__Exercise brief__: Return every line of the records that includes the string "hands".

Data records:
****************************************

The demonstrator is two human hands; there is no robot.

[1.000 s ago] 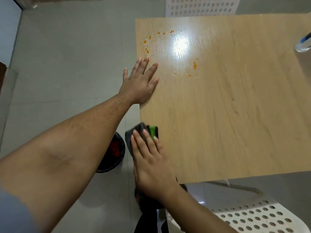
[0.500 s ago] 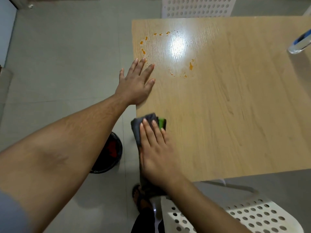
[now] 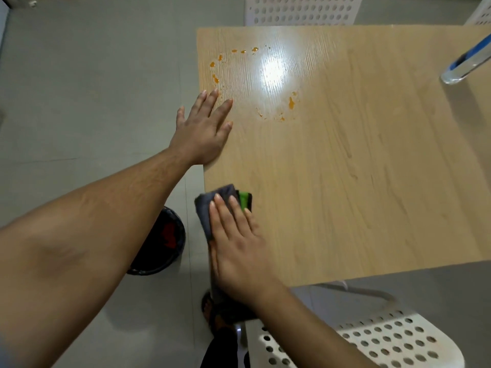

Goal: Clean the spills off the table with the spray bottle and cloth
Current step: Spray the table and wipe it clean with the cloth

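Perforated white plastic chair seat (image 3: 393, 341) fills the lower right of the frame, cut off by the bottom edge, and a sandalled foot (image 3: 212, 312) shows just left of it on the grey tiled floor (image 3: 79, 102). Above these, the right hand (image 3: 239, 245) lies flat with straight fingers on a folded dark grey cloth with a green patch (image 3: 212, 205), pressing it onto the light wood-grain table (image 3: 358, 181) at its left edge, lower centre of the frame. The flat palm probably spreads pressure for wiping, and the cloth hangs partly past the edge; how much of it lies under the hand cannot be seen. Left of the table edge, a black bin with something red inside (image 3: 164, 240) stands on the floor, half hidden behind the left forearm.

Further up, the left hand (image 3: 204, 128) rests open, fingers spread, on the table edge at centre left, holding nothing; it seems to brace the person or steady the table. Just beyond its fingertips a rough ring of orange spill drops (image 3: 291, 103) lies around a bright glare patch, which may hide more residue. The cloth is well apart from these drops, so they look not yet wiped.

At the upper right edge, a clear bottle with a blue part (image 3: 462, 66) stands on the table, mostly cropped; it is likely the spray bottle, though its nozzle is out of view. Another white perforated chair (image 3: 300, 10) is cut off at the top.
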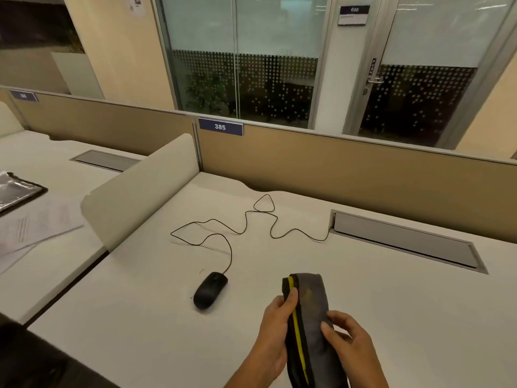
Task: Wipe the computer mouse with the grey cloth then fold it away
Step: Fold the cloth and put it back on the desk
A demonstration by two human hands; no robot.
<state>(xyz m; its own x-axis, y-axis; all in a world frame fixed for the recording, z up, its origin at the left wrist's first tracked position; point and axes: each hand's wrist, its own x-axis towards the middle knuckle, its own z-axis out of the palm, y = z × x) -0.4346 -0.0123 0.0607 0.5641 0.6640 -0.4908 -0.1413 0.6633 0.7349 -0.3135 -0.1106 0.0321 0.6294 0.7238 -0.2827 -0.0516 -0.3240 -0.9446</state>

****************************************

__Exercise output__:
The demonstrator is two human hands; there is no robot.
A demonstration by two human hands; no robot.

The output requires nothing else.